NEW MEXICO (KRQE) – Thousands of people are heading to the Carson National Forest this week for the 49th annual Rainbow Family Gathering. Attendees say the event, first founded in 1972, is for people of all backgrounds to celebrate peace and togetherness.
“Being up here above 10,000 feet, we felt like we’d be less impact on Mother Nature,” said Corey Moore, who goes by “Useless” or “Pastor Useless.” “Here, the idea that anyone can break bread and have a thought or prayer for peace. On the morning of the Fourth of July, from the sun coming up to high noon, we’ll all be silent together in the thought of prayer for peace.”
As for what the Rainbow Gathering is, think Woodstock. Useless says it’s a place for people of all walks of life and backgrounds to come together for music, prayer and discussions.
“This was the first place that I ever encountered that all people would sit down and talk,” said Useless. “From the cowboys sitting down talking to the hippies, who are joking with the biker kids, the train hopper kids are coming around and the white-collar business owners are showing up.”
Every year, thousands come from around the country to a designated national forest for a week or so. This year, they’re splitting into four smaller groups around the U.S. because of the pandemic, some choosing a spot northeast of Sipapu.
“I’ve personally been here three and half months now, looking at different mountaintops, different ranges,” said Useless, who expects a few thousand to show up this year. “Today, I feel like there’s 500. I feel by the Fourth of July, we could cross up towards 5,000. Next year being the world gathering and the reunion of the world gathering and the pandemic calming down, we expect to reach somewhere between 20,000-50,000.”
One of the longtime visitors is Jonathan Zap. He says one of his first gatherings was 26 years ago near Taos. The group tends to barter and give services for free, rather than pay. Everyone feeds one another during the event with multiple kitchens set up around the site.
“Started in 1995,” said Zap. “At that time, Rainbow Gatherings were a lot larger, probably had 30,000 people.”
Zap was a longtime school teacher before coming to the gatherings and says it changed the way he viewed the common school system. Now, he says he comes to interpret dreams and give oracle readings.
“Different people here do different kinds of services. Everything is given away freely,” said Zap. “What I noticed was that these kids were psychologically healthier than any kids I had met in compulsory education. If they saw a chore that needed to be done, nobody had to tell them. They just got up and did it.”
One couple who arrived early at the site, go by “Drifter” and “Jellyfish.” They say the Rainbow Gathering is now a lifestyle for them.
“I’ve been traveling around on the Rainbow Trail, like 20 years straight. Go out to the forest, hang out with all the hippies,” said Drifter, who says he now just lives outside, wherever he goes. “Rainbow is what I do.

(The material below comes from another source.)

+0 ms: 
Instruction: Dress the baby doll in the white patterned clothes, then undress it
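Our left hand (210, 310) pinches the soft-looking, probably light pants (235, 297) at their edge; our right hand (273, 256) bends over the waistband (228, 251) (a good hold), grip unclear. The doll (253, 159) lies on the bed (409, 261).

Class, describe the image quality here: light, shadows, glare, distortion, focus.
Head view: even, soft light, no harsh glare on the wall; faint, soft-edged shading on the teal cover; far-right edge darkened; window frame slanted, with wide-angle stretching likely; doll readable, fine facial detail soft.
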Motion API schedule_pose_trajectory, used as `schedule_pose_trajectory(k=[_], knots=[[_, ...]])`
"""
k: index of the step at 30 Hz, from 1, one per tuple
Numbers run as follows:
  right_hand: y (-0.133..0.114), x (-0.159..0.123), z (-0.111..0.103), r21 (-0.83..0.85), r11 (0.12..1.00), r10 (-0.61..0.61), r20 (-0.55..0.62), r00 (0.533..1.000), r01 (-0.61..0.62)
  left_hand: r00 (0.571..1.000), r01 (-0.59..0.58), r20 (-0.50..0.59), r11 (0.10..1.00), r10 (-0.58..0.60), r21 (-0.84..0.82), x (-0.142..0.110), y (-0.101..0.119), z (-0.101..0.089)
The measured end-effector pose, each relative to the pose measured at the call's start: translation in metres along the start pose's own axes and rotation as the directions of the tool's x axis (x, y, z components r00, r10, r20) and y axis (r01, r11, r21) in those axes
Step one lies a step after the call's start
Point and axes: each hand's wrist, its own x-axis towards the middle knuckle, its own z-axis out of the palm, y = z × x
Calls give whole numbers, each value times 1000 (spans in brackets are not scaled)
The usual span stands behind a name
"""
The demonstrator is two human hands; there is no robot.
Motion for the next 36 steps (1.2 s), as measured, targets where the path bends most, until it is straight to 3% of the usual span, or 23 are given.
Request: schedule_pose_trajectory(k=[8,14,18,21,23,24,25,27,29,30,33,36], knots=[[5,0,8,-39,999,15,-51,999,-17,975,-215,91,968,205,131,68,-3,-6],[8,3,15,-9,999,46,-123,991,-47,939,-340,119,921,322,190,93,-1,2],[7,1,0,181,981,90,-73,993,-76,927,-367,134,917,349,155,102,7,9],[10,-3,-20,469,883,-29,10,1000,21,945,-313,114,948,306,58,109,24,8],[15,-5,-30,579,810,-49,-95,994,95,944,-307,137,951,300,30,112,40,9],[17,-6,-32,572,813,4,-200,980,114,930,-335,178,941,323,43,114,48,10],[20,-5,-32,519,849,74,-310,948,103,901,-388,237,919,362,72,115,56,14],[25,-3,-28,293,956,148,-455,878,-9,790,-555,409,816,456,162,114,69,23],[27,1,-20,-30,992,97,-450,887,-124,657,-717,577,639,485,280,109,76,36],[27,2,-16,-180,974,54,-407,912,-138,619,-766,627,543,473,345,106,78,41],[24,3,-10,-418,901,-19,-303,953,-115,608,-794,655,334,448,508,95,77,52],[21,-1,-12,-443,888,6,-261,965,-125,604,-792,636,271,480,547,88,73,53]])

It’s like where you go to meet all the best friends you didn’t know you had.”
“You can come out here and you can be yourself,” said Jellyfish. “Not get shamed for it.”
The nomadic “rainbows” say many will stay behind after the event to clean up any waste left behind. The event officially runs from July 1 to July 7.
“I meet some of the best people you’ve ever seen, just living life, traveling around, different regions,” said Drifter. “People are so unique and when they have the freedom to express that, it becomes something so magical.”
Right now, Stage One fire restrictions are in place for the Carson National Forest, meaning campfires, charcoal grills and wood stoves are only allowed in approved sites. The U.S. Forest Service and Taos County Sheriff’s deputies will continue patrols while the group is up there.